# PROBLEM TO WORK ON:
What is needed is a verbatim copy of all the records.
── SOURCE DATA
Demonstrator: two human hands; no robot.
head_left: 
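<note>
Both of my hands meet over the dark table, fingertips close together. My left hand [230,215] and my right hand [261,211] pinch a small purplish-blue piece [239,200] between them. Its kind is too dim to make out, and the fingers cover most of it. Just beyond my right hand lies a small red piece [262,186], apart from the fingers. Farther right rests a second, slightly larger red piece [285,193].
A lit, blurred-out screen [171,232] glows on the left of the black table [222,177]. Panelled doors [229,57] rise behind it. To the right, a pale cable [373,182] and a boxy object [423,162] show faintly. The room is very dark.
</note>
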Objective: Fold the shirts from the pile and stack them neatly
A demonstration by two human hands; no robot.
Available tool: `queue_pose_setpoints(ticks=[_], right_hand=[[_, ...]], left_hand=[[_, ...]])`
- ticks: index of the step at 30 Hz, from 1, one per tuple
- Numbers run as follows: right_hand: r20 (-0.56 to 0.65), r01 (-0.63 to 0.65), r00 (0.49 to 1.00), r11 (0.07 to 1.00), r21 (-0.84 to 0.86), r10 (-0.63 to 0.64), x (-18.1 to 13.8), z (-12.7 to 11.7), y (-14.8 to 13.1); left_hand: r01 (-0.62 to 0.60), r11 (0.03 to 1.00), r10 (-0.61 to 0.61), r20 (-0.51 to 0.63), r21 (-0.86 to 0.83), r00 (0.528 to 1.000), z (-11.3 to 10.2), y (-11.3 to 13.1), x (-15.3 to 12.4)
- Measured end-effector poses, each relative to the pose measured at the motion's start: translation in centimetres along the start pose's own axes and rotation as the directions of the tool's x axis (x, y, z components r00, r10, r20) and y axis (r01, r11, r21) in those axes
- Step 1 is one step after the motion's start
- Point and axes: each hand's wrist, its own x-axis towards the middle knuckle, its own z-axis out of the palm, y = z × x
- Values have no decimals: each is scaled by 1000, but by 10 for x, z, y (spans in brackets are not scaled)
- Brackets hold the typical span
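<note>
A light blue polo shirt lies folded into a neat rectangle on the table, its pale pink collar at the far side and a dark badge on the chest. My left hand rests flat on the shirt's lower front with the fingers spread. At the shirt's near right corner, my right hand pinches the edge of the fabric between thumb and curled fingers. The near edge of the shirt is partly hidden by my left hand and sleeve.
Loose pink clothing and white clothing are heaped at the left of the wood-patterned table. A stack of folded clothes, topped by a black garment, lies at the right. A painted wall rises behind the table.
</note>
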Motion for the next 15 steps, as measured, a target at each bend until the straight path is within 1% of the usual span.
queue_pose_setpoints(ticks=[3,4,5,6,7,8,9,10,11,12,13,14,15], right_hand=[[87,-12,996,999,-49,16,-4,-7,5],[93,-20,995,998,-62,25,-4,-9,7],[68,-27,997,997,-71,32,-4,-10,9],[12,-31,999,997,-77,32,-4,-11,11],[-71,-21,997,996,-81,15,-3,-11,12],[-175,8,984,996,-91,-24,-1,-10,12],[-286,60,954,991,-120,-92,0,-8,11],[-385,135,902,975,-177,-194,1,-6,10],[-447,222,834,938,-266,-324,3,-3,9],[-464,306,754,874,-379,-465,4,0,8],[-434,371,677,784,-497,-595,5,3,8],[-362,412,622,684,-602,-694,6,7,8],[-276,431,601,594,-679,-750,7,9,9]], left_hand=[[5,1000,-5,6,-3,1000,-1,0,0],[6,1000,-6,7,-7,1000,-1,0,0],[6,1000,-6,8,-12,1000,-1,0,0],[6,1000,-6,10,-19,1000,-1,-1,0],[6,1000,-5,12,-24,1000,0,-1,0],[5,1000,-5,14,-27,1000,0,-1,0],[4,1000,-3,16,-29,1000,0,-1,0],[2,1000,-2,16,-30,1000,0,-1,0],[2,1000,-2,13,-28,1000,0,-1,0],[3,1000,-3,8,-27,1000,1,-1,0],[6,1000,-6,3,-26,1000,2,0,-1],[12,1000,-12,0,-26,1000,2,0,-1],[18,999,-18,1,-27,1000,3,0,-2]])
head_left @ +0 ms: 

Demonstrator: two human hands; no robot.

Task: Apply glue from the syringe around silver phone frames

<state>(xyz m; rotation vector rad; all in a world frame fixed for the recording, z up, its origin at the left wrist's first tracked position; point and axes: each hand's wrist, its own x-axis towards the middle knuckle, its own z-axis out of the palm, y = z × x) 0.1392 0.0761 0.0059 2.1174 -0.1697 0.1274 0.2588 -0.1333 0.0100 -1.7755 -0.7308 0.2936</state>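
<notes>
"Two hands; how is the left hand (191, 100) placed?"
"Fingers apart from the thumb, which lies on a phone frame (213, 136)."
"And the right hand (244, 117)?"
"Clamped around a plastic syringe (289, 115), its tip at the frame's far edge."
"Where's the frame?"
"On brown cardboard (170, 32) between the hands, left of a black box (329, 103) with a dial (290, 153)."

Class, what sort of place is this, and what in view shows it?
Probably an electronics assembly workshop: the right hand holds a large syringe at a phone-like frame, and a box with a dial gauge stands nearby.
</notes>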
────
# SOLUTION FOR THIS TASK:
Demonstrator: two human hands; no robot.
head_left: 
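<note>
Both of my hands meet over the dark table, fingertips close together. My left hand [230,215] and my right hand [261,211] pinch a small purplish-blue piece [239,200] between them. Its kind is too dim to make out, and the fingers cover most of it. Just beyond my right hand lies a small red piece [262,186], apart from the fingers. Farther right rests a second, slightly larger red piece [285,193].
A lit, blurred-out screen [171,232] glows on the left of the black table [222,177]. Panelled doors [229,57] rise behind it. To the right, a pale cable [373,182] and a boxy object [423,162] show faintly. The room is very dark.
</note>
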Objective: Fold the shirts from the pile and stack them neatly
A demonstration by two human hands; no robot.
Available tool: `queue_pose_setpoints(ticks=[_], right_hand=[[_, ...]], left_hand=[[_, ...]])`
- ticks: index of the step at 30 Hz, from 1, one per tuple
- Numbers run as follows: right_hand: r20 (-0.56 to 0.65), r01 (-0.63 to 0.65), r00 (0.49 to 1.00), r11 (0.07 to 1.00), r21 (-0.84 to 0.86), r10 (-0.63 to 0.64), x (-18.1 to 13.8), z (-12.7 to 11.7), y (-14.8 to 13.1); left_hand: r01 (-0.62 to 0.60), r11 (0.03 to 1.00), r10 (-0.61 to 0.61), r20 (-0.51 to 0.63), r21 (-0.86 to 0.83), r00 (0.528 to 1.000), z (-11.3 to 10.2), y (-11.3 to 13.1), x (-15.3 to 12.4)
- Measured end-effector poses, each relative to the pose measured at the motion's start: translation in centimetres along the start pose's own axes and rotation as the directions of the tool's x axis (x, y, z components r00, r10, r20) and y axis (r01, r11, r21) in those axes
- Step 1 is one step after the motion's start
- Point and axes: each hand's wrist, its own x-axis towards the middle knuckle, its own z-axis out of the palm, y = z × x
- Values have no decimals: each is scaled by 1000, but by 10 for x, z, y (spans in brackets are not scaled)
- Brackets hold the typical span
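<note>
A light blue polo shirt lies folded into a neat rectangle on the table, its pale pink collar at the far side and a dark badge on the chest. My left hand rests flat on the shirt's lower front with the fingers spread. At the shirt's near right corner, my right hand pinches the edge of the fabric between thumb and curled fingers. The near edge of the shirt is partly hidden by my left hand and sleeve.
Loose pink clothing and white clothing are heaped at the left of the wood-patterned table. A stack of folded clothes, topped by a black garment, lies at the right. A painted wall rises behind the table.
</note>
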Motion for the next 15 steps, as measured, a target at each bend until the straight path is within 1% of the usual span.
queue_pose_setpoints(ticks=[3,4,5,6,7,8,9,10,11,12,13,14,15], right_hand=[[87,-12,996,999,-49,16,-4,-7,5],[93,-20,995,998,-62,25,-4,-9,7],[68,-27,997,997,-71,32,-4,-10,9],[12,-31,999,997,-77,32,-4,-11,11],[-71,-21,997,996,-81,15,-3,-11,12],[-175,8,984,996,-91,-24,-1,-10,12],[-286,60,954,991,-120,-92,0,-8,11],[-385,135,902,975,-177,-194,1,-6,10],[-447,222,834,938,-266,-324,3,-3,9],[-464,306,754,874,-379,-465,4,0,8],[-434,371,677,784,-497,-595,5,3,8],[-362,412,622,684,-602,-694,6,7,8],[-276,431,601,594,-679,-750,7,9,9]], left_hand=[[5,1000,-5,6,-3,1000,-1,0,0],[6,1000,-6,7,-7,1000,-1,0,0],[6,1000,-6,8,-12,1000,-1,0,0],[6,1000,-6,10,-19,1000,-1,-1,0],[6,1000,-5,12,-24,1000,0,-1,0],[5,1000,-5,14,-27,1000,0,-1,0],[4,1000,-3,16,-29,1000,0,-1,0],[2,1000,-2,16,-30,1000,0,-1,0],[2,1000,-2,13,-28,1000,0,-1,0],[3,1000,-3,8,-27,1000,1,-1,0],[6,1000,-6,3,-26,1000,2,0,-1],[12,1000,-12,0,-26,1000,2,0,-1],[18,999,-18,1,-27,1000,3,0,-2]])
head_left @ +0 ms: 

Demonstrator: two human hands; no robot.

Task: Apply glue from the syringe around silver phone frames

<state>(xyz m; rotation vector rad; all in a world frame fixed for the recording, z up, its origin at the left wrist's first tracked position; point and axes: each hand's wrist, its own x-axis towards the middle knuckle, its own z-axis out of the palm, y = z × x) 0.1392 0.0761 0.0059 2.1174 -0.1697 0.1274 0.2588 -0.1333 0.0100 -1.7755 -0.7308 0.2936</state>
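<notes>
"Two hands; how is the left hand (191, 100) placed?"
"Fingers apart from the thumb, which lies on a phone frame (213, 136)."
"And the right hand (244, 117)?"
"Clamped around a plastic syringe (289, 115), its tip at the frame's far edge."
"Where's the frame?"
"On brown cardboard (170, 32) between the hands, left of a black box (329, 103) with a dial (290, 153)."

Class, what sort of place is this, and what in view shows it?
Probably an electronics assembly workshop: the right hand holds a large syringe at a phone-like frame, and a box with a dial gauge stands nearby.
</notes>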

There is no more to add to the answer.